Even then, it's easy to sneak through if you act like you belong there.
Librarians tend not to be the type that try hard to keep people out of a
library. If it's actual campus security, that's a different situation.

------
Ciantic
Helsinki is building a new library, to be ready 2017. I think they've taken
steps toward future of libraries. With more focus on spaces, and learning. I
think this is the key here, if the physical books gets marginalized it should
re-branded as a learning space. You can read more about Helsinki library
project in English here:
[http://keskustakirjasto.fi/en/](http://keskustakirjasto.fi/en/)

------
cge
As someone who has been able to see somewhat the evolution of academic
libraries over the past several years from a somewhat outside perspective, I
would have to argue that this article does an excellent job of talking about
interesting, attractive new directions while carefully tiptoeing around the
larger problems, around the actual decline of the academic library.

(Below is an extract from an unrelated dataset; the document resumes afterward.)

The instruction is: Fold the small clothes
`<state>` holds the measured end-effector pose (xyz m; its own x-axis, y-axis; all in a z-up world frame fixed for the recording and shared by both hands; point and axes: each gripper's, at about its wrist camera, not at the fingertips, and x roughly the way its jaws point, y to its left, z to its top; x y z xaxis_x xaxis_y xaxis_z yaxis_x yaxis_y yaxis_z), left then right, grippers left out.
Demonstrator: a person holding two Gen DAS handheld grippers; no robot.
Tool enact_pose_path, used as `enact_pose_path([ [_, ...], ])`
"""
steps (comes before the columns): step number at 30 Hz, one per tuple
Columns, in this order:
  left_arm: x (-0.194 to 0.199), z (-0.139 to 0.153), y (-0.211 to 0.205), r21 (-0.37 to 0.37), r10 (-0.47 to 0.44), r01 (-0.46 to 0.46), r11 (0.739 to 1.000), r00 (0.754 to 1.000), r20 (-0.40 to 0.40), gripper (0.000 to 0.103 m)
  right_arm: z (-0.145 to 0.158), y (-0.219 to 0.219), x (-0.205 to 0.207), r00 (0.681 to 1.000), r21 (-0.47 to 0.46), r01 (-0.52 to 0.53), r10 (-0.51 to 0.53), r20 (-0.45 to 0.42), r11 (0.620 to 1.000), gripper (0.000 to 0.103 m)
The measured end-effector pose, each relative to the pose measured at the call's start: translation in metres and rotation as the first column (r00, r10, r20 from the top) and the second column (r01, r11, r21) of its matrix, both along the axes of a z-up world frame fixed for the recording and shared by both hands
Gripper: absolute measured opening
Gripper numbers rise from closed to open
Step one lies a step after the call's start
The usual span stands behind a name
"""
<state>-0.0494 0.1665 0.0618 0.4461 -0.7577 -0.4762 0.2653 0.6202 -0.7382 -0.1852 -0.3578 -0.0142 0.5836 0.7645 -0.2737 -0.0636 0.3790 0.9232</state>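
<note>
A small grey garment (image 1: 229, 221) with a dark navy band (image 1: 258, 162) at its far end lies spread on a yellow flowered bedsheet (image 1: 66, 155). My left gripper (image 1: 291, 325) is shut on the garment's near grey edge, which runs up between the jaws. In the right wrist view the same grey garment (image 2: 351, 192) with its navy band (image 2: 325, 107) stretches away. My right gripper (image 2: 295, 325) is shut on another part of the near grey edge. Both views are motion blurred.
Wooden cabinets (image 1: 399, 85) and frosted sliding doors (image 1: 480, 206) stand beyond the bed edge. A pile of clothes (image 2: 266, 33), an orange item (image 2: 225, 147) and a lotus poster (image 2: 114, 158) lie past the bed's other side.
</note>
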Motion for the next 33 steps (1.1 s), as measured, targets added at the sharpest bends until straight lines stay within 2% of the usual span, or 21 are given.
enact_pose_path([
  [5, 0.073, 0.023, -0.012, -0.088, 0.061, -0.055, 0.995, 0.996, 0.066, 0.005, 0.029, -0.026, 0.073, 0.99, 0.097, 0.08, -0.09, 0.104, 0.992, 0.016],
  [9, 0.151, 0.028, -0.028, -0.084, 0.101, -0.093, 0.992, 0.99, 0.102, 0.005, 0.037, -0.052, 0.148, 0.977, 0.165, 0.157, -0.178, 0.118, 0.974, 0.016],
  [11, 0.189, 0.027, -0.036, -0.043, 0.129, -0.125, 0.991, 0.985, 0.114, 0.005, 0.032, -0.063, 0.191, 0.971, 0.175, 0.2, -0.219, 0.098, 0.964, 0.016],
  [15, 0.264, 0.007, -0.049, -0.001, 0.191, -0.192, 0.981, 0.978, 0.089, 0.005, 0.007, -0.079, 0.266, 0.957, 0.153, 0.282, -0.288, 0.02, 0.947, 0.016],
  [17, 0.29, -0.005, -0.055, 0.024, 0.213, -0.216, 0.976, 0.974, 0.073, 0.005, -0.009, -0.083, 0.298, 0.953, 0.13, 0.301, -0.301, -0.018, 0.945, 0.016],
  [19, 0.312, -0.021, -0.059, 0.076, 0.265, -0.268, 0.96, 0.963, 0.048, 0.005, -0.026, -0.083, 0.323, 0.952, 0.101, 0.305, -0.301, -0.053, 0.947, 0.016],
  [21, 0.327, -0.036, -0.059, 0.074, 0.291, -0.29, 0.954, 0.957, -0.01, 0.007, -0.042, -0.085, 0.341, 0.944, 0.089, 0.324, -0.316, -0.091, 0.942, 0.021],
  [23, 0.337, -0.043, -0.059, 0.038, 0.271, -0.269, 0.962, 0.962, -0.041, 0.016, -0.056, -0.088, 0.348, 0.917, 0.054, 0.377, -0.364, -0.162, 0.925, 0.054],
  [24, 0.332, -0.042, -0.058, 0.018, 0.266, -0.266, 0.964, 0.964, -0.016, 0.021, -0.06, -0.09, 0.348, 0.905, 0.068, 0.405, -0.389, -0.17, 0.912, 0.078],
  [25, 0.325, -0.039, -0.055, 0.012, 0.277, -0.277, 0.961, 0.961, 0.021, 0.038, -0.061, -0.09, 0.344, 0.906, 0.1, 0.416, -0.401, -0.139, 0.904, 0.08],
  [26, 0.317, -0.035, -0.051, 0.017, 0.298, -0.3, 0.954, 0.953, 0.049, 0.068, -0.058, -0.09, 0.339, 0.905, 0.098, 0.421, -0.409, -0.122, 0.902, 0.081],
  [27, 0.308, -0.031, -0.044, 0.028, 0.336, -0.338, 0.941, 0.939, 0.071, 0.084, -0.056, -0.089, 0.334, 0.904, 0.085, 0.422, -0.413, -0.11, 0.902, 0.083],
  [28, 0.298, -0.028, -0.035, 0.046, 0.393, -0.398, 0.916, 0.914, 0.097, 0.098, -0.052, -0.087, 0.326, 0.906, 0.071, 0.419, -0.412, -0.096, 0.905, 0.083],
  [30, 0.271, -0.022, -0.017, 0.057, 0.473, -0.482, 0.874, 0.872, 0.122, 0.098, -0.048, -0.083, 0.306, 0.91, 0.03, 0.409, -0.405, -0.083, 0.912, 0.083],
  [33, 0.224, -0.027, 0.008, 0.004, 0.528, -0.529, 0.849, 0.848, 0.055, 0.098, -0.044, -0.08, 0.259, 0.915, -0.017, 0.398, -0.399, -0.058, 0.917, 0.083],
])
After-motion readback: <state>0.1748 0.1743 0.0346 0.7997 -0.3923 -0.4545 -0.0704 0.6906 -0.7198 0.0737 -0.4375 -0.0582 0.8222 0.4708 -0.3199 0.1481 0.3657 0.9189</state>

Yes, libraries often—and increasingly— _have_ great study spaces. They are
becoming places for scholars to congregate. They can have staff that are
increasingly available to do interesting research and offer interesting
information. _Special collections_ libraries also have far fewer problems than
normal academic libraries, which is why they tend to be highlighted, as they
are here, when talking about how the academic library is not dying: people
will always want spaces to store historical treasures, and with exhibition
spaces, to display them. This is a matter of both sentimentality and
preservation. Yet while these directions offer hope that the academic library
might evolve into something new, they do not mean that most of the institution
is not dying.

The academic library of the past was _immense_ , because it had to be.
Suitable resources to support wide-ranging research take up vast amounts of
space, and when those resources were combined into a few locations, wide,
diverse groups of scholars would need to congregate there. The result was
that, by necessity, academic libraries tended to be giant, central points at
universities.

At Caltech, my university now, our obelisk of a main library towers ten
stories over our minuscule campus. It is still far too small to have ever held
a decent collection. At UCSD, my alma mater, the library is a vast building
that the entire campus spreads out around, built upon a giant plinth and so
central and iconic that much of the university's image is defined around its
appearance. At one point, there were at least nine other libraries there, many
of them also quite large and central to smaller regions of the campus. Most
have quietly closed.

Academic libraries throughout the world were much the same, or, alternatively,
were large networks of small libraries that worked together to supply the
immense space and resources required for research and learning. In either
case, they invariably took a huge amount of space on campuses, and became
central figures in academic life.

And that: the academic library as a vast physical repository of knowledge and
vital location of support for research, _is_ dying. To say that the academic
library is not dying because some consequences of its construction are
thriving is to ignore that the central idea of the academic library _is_.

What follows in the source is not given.